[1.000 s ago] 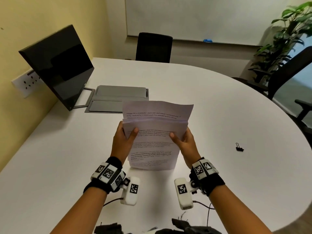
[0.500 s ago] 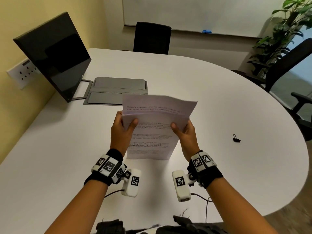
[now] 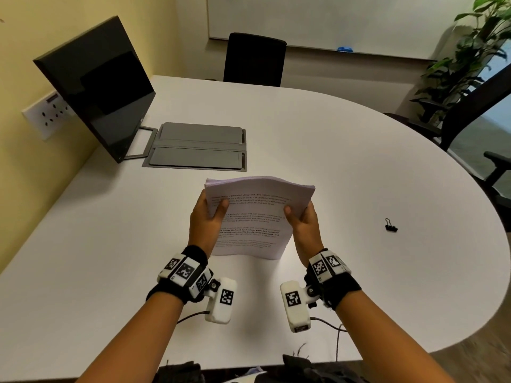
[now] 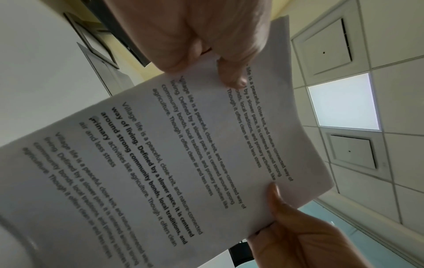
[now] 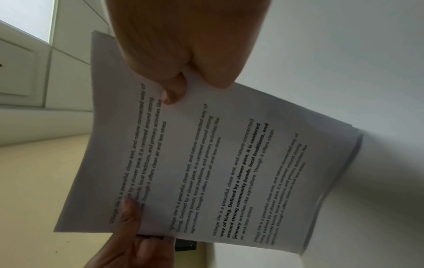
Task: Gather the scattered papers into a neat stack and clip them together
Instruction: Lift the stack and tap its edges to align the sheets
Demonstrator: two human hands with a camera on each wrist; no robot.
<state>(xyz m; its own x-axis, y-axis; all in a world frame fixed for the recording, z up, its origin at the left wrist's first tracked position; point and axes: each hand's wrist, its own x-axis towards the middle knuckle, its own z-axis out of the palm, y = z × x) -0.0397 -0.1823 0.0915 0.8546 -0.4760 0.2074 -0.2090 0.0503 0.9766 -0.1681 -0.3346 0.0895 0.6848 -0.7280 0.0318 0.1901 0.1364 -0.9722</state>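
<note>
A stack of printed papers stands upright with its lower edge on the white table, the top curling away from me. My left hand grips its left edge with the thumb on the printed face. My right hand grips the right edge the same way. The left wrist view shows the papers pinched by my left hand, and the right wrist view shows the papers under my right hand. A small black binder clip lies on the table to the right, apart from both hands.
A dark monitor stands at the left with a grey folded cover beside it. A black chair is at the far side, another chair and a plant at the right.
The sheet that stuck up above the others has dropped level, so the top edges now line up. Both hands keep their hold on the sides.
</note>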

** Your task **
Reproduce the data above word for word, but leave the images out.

** Answer section **
[1.000 s ago] 
[0.500 s ago] 
[now] 
[now] 
[now] 
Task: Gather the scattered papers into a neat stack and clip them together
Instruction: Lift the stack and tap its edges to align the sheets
Demonstrator: two human hands with a camera on each wrist; no robot.
<state>(xyz m; its own x-axis, y-axis; all in a world frame fixed for the recording, z up, its origin at the left wrist's first tracked position; point and axes: each hand's wrist, its own x-axis towards the middle knuckle, its own z-axis out of the palm, y = z × x) -0.0397 -0.1823 0.0915 0.8546 -0.4760 0.2074 -0.2090 0.0503 0.9766 -0.1681 -0.3346 0.0895 0.6848 -0.7280 0.0318 0.1901 0.1364 -0.9722</state>
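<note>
A stack of printed papers stands upright with its lower edge on the white table, the top curling away from me. My left hand grips its left edge with the thumb on the printed face. My right hand grips the right edge the same way. The left wrist view shows the papers pinched by my left hand, and the right wrist view shows the papers under my right hand. A small black binder clip lies on the table to the right, apart from both hands.
A dark monitor stands at the left with a grey folded cover beside it. A black chair is at the far side, another chair and a plant at the right.
The sheet that stuck up above the others has dropped level, so the top edges now line up. Both hands keep their hold on the sides.
</note>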

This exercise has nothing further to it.